Financiën en Economie

Kabinet en sociale partners weten snel en goed zaken te doen

Middelloonpensioen niet verplicht

Door Bea Versteeg
DEN HAAG – Tevredenheid troef. Na bijna vier jaar hebben het kabinet en de sociale partners geen reden tot klagen. In goede harmonie en in weinig tijd weten de partijen zaken te doen. Iedereen doet keurig zijn zegje, om vervolgens spijkers met koppen te slaan.

Het kabinet en de werkgevers- en werknemersorganisaties hadden gisteren maar twee uur en tien minuten nodig om twee convenanten van een groen licht te voorzien. De weken van voorwerk hadden hun vruchten afgeworpen.

Pensioenconvenant
De sociale partners hebben gisteren met het kabinet overeenstemming bereikt over het pensioenconvenant. Het kabinet ziet af van fiscale maatregelen waardoor er alleen maar een middelloonpensioen mogelijk zou worden. De sociale partners zullen de komende jaren hun best doen om de kosten van de pensioenopbouw te beheersen.

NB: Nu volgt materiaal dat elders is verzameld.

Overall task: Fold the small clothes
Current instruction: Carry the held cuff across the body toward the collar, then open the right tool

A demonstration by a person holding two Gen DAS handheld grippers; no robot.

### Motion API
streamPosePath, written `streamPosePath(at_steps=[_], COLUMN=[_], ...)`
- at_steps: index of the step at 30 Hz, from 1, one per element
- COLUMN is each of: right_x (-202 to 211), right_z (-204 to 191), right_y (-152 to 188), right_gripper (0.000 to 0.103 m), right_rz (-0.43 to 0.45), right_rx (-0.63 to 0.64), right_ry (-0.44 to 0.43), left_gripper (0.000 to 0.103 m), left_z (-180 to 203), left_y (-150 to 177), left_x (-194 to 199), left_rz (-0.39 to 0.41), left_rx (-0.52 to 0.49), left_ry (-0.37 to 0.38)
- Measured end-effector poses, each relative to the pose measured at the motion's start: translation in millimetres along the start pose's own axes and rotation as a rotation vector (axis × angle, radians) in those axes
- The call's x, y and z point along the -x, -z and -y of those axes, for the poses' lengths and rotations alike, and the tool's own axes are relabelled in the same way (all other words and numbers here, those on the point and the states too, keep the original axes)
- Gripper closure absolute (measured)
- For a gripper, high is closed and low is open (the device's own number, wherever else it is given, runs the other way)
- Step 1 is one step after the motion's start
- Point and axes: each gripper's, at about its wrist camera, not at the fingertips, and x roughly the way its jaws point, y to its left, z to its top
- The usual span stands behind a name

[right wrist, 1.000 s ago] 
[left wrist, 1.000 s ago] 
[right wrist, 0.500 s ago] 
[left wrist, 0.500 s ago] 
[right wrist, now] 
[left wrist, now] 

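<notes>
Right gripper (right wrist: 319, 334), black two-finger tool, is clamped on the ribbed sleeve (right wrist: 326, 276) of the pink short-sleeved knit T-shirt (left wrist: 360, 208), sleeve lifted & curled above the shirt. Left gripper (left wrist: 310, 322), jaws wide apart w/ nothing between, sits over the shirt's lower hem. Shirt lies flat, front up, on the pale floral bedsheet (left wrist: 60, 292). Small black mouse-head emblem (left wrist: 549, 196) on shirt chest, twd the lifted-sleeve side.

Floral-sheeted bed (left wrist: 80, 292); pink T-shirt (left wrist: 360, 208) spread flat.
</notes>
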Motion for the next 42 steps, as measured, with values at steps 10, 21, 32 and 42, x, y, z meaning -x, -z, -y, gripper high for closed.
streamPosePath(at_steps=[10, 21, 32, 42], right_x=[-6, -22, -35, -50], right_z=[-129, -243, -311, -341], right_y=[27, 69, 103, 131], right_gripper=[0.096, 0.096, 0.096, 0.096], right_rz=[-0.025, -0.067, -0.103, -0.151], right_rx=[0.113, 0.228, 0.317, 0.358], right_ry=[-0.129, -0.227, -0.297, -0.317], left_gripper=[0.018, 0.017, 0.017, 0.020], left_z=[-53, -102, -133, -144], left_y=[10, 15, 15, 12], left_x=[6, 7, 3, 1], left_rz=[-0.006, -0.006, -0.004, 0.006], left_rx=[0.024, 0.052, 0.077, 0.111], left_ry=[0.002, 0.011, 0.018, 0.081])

Ook zullen de regelingen worden gemoderniseerd. Dit gebeurt door verlaging van de franchise. Dit bedrag is nu nog gebaseerd op de aow voor gehuwden. Deze grote aftrekpost zorgt ervoor dat tweeverdieners en alleenstaanden nooit een pensioen kunnen opbouwen dat gebaseerd is op 70 procent van het laatstverdiende loon. Op 1 maart 2001 zal vastgesteld worden in hoeverre de werkgevers- en werknemersorganisaties erin geslaagd zijn de afspraken te verwezenlijken.

Het pensioenconvenant is de belangrijkste overwinning voor de werkgevers- en werknemersorganisaties. Zij hebben daarmee de verplichte invoering van het middelloonpensioen weten tegen te houden. Bovendien erkent het kabinet dat pensioenen tot de arbeidsvoorwaarden behoren. Het vaststellen van die arbeidsvoorwaarden is in de eerste plaats een zaak van de sociale partners. Op zich is dat een feit dat de werkgevers- en werknemersorganisaties steeds hebben benadrukt nadat het kabinet met zijn voorstellen voor een nieuw pensioenstelsel kwam.

Ook ondertekenden de werkgevers- en werknemersorganisatie gisteren de “Agenda-2000”. In dit in de Stichting van de Arbeid overeengekomen akkoord hebben de sociale partners afgesproken dat zij blijven streven naar een gematigde loonontwikkeling. Zij zetten daarmee het beleid van de afgelopen vijftien jaar voort.

Vruchten
De convenanten zijn de zoveelste vruchten van het Nederlandse poldermodel. Door overleg weten kabinet en sociale partners moeilijke vraagstukken tot een oplossing te maken. Waar in het buitenland de wijziging van bijvoorbeeld een pensioenstelsel nogal eens met grote arbeidsonrust gepaard gaat, wordt in de Nederlandse vergaderzalen door overleg de arbeidsrust gewaarborgd.

Bij het aantreden van het paarse kabinet in 1994 leek dit niet vanzelfsprekend. De politici waren niet zo tevreden over de overlegeconomie. Het was voor hen te veel synoniem met stroperigheid. De sociale partners vergaderden eindeloos, zonder dat er veel schot in zat, vonden de Haagse politici. De primaat voor het sociaal-economische beleid zou weer in Den Haag moeten komen te liggen.

De werkgevers- en werknemersorganisaties lieten zich dit niet twee keer zeggen. Zij zouden de critici –„mensen die ook niet wisten waarover ze het hadden”– wel eens wat laten zien. Bijna anderhalf jaar na het aantreden van paars, in het voorjaar van 1996, grepen de sociale partners hun kans. Het kabinet slaagde er niet in een regeling te maken waarin de flexwerkers meer zekerheid kregen en tegelijk het ontslagrecht versoepeld zou worden. Waar vooral de ministers Wijers (Economische Zaken) en Melkert (Sociale Zaken en Werkgelegenheid) het maar niet eens konden worden, bereikten de werkgevers- en werknemersorganisaties een vergelijk.

Extra wetgeving
Het zou niet de laatste keer zijn, zo bewijzen de convenanten van gisteren. De sociale partners hebben aan het succes geroken en dat smaakt naar meer. Vandaar dat werkgeversvoorman Blankert de politici gisteren de wacht aanzegde. Zij moeten niet het werk van de sociale partners gaan overdoen. Waar werkgevers- en werknemersvertegenwoordigers afspraken maken, „komen parlementariërs met extra wetgeving”. Dat vindt Blankert onnodig. Ieder het zijne, is de stelling van de VNO-NCW-voorzitter.